MetronusaNews.co.id | Lebak, Banten -Sujud syukur menjadi simbol haru dan rasa syukur mendalam yang dilakukan oleh jajaran pengurus Forwatu Banten, Senin, 4 Agustus 2025. Aksi ini digelar di depan rumah Ramadhan—seorang anak yatim—yang kini tengah dibangun menjadi hunian layak berkat dukungan penuh dari BAZNAS Provinsi Banten.
Kondisi rumah milik Ibu Uminah, ibu dari Ramadhan, sebelumnya sangat memprihatinkan. Beralaskan tanah, berdinding bilik, dan hanya menggunakan terpal sebagai alas tidur, rumah tersebut telah puluhan tahun tidak layak dihuni. Kini, melalui program unggulan Forwatu Banten bertajuk “Istana Yatim/Piatu”, harapan baru mulai dibangun secara konkret.

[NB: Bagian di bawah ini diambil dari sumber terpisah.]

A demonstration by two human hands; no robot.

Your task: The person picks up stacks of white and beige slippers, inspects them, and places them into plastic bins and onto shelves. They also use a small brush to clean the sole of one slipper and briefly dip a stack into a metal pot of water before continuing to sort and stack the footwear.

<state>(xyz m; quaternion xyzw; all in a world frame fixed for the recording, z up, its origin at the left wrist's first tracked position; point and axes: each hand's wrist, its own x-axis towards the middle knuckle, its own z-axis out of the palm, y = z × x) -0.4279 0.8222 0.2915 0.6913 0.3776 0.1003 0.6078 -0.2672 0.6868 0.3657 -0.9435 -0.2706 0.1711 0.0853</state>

Wakil Ketua Bidang Sosial dan Kerohanian Forwatu Banten, Gatot Supriono, menjelaskan bahwa kediaman Bu Uminah telah menjadi salah satu target utama pembangunan sosial berbasis kepedulian komunitas.
> “Kami telah melakukan pemetaan kebutuhan, dan rumah Bu Uminah termasuk yang paling mendesak. Setelah berbagai upaya, akhirnya usulan kami diterima oleh BAZNAS Provinsi Banten. Kami bersyukur atas kepercayaan dan komitmen dari pihak BAZNAS,” jelasnya.
Sementara itu, Zaelani, Koordinator Pembangunan “Istana untuk Ramadhan”, menyampaikan bahwa proyek pembangunan kini berada sepenuhnya dalam tanggung jawab BAZNAS Provinsi Banten dan akan diselesaikan secara menyeluruh.
> “Kami melaksanakan aksi simbolik sujud syukur hari ini sebagai bentuk rasa hormat dan terima kasih. Proses pembangunan sudah berjalan beberapa persen dan akan terus dilanjutkan hingga selesai,” ujar Zaelani.
Puncak momen haru terjadi saat Ibu Uminah menyampaikan ungkapan syukurnya. Dalam tangis yang tak mampu ia bendung, Ibu Uminah menggenggam tangan relawan dan dengan suara bergetar mengucap:
> “Haturnuhun Pak Arwan… Haturnuhun BAZNAS… Akhirna Ramadhan gaduh rompok anu sae…”
(Terima kasih Pak Arwan… Terima kasih BAZNAS… Akhirnya Ramadhan memiliki rumah yang layak…)
Ucapan itu bukan sekadar bentuk terima kasih, tetapi refleksi dari rasa lega dan kebahagiaan mendalam seorang ibu yang selama ini hanya bisa berharap dalam diam.
Kisah ini menjadi catatan penting bahwa ketika media sosial kontrol, lembaga zakat sebagai instrumen negara, dan komunitas masyarakat sipil bersinergi, maka transformasi sosial bukanlah utopia—melainkan sebuah kenyataan.